:: Work required ::
Make an exact copy of the lines starting at the top of the listing below and ending at the line that contains "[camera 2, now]", inclusive.

┄┄┄┄┄┄

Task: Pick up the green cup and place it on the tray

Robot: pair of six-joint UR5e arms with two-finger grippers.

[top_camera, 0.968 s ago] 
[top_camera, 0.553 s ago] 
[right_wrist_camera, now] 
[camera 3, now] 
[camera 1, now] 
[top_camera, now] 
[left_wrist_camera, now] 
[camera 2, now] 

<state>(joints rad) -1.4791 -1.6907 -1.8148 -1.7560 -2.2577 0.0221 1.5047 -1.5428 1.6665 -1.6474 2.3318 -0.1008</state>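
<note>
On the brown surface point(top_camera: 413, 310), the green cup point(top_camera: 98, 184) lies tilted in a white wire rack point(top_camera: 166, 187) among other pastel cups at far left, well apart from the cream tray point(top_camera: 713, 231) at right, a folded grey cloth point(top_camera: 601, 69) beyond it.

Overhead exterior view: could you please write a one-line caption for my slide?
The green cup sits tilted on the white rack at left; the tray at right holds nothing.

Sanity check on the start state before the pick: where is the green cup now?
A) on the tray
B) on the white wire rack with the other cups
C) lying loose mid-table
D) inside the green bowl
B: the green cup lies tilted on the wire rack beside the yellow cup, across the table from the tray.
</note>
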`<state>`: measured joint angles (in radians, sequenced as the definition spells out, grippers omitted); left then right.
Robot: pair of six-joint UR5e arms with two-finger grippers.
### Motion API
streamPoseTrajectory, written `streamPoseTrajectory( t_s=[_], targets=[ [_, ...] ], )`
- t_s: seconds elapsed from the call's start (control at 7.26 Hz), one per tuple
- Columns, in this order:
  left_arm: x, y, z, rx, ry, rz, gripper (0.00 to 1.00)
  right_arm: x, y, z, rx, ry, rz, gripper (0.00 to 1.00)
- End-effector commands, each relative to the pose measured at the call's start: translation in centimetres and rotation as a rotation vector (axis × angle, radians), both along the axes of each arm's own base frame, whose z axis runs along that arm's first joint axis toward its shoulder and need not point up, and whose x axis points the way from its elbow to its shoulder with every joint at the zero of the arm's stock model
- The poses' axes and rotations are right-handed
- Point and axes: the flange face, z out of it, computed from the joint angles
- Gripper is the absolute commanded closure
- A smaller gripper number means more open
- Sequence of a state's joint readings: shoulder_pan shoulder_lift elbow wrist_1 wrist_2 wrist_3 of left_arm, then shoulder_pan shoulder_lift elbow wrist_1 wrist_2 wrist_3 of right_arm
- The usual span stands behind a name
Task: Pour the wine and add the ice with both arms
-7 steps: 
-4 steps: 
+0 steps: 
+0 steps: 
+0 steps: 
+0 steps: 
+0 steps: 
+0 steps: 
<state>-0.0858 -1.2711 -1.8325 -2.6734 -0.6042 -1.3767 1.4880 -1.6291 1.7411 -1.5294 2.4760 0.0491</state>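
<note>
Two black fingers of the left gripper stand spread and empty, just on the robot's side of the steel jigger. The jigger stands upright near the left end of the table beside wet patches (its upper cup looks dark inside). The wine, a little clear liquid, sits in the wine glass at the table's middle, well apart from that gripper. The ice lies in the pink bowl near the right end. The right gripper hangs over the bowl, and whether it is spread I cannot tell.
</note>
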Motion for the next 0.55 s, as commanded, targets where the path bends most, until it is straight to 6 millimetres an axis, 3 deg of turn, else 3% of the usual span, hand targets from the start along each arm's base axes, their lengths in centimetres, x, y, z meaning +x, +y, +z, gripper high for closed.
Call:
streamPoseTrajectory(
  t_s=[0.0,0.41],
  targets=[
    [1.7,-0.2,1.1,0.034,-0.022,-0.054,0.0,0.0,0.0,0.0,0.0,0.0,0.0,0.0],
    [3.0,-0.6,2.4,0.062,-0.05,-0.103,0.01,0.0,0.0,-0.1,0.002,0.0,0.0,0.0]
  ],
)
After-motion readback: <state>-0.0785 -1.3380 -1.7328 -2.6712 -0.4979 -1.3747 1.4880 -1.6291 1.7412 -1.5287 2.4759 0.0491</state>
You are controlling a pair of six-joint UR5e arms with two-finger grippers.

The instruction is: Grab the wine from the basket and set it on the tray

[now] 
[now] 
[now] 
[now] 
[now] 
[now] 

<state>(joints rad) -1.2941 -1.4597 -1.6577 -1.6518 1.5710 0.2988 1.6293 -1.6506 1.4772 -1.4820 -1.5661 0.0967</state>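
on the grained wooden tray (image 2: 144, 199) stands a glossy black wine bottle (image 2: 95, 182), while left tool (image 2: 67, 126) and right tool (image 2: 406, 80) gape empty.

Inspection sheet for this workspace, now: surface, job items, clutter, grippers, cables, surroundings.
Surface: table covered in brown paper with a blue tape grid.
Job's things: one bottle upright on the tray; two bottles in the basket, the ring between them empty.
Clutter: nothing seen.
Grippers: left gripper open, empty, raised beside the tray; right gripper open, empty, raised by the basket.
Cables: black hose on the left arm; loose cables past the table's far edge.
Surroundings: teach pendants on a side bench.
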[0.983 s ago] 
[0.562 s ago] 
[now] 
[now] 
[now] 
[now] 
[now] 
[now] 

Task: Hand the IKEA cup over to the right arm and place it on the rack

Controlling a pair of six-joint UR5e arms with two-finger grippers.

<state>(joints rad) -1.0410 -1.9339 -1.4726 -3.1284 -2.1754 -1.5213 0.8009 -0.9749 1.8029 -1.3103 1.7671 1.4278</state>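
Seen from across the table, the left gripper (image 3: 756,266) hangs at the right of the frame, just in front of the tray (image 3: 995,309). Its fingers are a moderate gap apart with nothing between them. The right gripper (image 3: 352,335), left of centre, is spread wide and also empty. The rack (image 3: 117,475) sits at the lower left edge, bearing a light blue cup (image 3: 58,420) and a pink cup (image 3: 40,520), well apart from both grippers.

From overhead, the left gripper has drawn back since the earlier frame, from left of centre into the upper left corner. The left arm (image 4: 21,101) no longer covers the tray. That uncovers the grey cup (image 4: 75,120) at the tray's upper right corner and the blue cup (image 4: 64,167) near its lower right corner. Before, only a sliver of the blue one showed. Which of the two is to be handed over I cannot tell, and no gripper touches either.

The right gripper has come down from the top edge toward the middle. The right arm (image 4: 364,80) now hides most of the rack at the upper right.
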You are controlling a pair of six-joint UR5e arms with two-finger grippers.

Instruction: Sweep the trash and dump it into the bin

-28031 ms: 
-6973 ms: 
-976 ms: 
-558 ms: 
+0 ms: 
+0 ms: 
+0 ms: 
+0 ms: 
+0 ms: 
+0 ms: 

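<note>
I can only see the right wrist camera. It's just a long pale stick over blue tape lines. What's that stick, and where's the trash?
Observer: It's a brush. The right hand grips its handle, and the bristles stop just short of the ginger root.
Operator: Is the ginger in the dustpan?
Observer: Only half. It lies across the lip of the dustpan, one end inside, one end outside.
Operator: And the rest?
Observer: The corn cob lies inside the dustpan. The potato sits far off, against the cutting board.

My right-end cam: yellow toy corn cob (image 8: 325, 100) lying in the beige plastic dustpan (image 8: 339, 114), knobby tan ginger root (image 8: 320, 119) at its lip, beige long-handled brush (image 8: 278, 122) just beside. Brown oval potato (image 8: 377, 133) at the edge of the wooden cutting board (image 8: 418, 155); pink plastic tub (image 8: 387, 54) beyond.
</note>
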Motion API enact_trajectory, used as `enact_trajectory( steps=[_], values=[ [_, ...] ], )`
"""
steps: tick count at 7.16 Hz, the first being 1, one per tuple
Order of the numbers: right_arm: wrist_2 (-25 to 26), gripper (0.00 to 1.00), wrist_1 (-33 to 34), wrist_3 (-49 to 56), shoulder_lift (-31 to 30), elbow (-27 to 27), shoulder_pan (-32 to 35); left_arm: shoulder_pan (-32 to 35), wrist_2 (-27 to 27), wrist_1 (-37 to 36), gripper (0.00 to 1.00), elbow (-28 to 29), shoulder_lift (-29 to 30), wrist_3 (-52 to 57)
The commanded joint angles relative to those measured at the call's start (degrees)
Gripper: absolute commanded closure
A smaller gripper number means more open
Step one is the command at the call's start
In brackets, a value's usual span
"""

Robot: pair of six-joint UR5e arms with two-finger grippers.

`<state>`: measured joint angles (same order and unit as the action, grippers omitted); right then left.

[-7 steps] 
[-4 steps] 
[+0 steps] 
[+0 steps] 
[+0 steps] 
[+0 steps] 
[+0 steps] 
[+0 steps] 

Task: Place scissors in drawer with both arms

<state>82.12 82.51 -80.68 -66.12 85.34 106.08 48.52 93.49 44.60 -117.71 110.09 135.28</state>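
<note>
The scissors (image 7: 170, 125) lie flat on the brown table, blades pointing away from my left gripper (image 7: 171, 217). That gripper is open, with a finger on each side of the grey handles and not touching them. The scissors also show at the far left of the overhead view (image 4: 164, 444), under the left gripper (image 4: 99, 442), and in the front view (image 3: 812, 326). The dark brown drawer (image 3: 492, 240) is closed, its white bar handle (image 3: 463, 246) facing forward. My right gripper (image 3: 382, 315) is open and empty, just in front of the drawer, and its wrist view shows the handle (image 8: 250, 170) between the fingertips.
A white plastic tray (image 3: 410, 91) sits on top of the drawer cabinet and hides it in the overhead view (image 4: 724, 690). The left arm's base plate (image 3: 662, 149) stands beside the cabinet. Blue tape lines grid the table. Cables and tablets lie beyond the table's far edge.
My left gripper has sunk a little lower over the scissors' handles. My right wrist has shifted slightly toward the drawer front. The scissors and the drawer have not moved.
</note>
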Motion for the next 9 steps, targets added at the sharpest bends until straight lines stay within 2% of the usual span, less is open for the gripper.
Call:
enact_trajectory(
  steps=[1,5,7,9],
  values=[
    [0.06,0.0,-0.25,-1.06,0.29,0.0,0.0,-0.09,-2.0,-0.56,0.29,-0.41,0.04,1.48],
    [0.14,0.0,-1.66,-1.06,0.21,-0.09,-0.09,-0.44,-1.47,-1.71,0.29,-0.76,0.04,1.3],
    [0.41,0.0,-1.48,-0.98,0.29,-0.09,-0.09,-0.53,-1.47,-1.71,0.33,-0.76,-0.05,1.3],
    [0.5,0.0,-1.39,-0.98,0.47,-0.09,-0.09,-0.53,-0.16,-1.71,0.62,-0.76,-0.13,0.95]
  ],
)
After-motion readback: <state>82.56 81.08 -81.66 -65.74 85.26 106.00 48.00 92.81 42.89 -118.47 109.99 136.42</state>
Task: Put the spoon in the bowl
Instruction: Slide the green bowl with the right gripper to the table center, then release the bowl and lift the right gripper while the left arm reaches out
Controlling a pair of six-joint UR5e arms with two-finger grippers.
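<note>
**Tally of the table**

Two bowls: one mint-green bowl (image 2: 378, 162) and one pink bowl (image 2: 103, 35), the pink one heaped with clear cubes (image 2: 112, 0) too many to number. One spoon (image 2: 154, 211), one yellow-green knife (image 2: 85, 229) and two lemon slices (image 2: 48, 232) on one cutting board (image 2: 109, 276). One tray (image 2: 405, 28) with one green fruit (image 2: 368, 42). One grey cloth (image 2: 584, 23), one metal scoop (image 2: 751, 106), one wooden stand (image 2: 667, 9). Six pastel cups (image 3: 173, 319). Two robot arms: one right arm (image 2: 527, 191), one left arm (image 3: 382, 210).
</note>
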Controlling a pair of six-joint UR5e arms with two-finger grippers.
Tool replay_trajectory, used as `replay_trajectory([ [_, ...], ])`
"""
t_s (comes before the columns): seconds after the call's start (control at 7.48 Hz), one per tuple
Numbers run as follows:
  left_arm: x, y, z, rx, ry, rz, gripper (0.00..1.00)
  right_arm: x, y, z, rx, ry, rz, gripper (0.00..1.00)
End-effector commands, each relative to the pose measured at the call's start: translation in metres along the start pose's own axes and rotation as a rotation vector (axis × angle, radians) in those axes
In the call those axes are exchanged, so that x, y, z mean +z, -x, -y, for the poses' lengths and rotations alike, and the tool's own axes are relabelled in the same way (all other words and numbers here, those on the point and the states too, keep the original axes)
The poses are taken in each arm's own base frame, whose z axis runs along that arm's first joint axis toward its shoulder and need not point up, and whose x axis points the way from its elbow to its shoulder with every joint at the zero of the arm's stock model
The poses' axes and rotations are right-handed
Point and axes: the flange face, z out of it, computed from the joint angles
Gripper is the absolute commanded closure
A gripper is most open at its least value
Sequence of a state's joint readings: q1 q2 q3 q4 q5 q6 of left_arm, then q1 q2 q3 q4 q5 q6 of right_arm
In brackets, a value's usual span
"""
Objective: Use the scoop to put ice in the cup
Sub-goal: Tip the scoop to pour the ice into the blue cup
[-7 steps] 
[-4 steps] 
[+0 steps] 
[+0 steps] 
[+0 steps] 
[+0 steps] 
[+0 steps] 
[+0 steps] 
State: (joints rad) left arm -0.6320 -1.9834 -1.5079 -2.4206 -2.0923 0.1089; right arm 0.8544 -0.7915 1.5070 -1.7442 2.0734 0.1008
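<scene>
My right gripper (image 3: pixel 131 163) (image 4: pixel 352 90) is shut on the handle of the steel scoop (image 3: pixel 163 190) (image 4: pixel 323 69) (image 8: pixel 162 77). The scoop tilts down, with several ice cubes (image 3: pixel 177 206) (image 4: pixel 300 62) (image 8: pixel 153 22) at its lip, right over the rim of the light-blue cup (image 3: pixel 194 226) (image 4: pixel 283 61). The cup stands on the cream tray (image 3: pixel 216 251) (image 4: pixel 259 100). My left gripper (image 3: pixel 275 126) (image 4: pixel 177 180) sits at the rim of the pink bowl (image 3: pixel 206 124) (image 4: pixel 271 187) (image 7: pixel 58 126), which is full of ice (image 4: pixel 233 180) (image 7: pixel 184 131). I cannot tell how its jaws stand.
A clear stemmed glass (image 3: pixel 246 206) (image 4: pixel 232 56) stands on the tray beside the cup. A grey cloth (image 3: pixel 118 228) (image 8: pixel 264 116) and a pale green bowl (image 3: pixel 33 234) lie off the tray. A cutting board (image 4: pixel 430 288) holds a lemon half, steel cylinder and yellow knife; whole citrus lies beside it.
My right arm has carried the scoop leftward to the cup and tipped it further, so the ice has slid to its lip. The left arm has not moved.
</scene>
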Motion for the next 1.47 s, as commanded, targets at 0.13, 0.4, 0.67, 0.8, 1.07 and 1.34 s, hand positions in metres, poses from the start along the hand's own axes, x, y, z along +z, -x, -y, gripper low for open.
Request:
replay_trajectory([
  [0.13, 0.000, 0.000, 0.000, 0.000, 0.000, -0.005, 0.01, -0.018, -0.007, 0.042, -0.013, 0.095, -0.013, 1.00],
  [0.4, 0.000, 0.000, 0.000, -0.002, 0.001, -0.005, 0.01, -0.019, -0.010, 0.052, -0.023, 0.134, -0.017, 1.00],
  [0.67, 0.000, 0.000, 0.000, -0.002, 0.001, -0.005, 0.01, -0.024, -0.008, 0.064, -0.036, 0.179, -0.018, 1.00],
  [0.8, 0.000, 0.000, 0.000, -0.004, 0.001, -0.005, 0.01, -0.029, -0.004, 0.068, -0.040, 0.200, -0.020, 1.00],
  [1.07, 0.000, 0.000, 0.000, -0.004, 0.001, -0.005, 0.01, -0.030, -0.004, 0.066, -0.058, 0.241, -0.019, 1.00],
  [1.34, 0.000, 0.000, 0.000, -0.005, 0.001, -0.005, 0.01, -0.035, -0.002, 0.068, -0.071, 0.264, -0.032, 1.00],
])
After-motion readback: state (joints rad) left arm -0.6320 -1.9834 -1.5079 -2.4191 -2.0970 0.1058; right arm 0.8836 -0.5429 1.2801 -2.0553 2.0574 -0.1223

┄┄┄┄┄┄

:: Exercise solution ::
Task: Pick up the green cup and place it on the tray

Robot: pair of six-joint UR5e arms with two-finger grippers.

[top_camera, 0.968 s ago] 
[top_camera, 0.553 s ago] 
[right_wrist_camera, now] 
[camera 3, now] 
[camera 1, now] 
[top_camera, now] 
[left_wrist_camera, now] 
[camera 2, now] 

Nothing remains to add to the answer.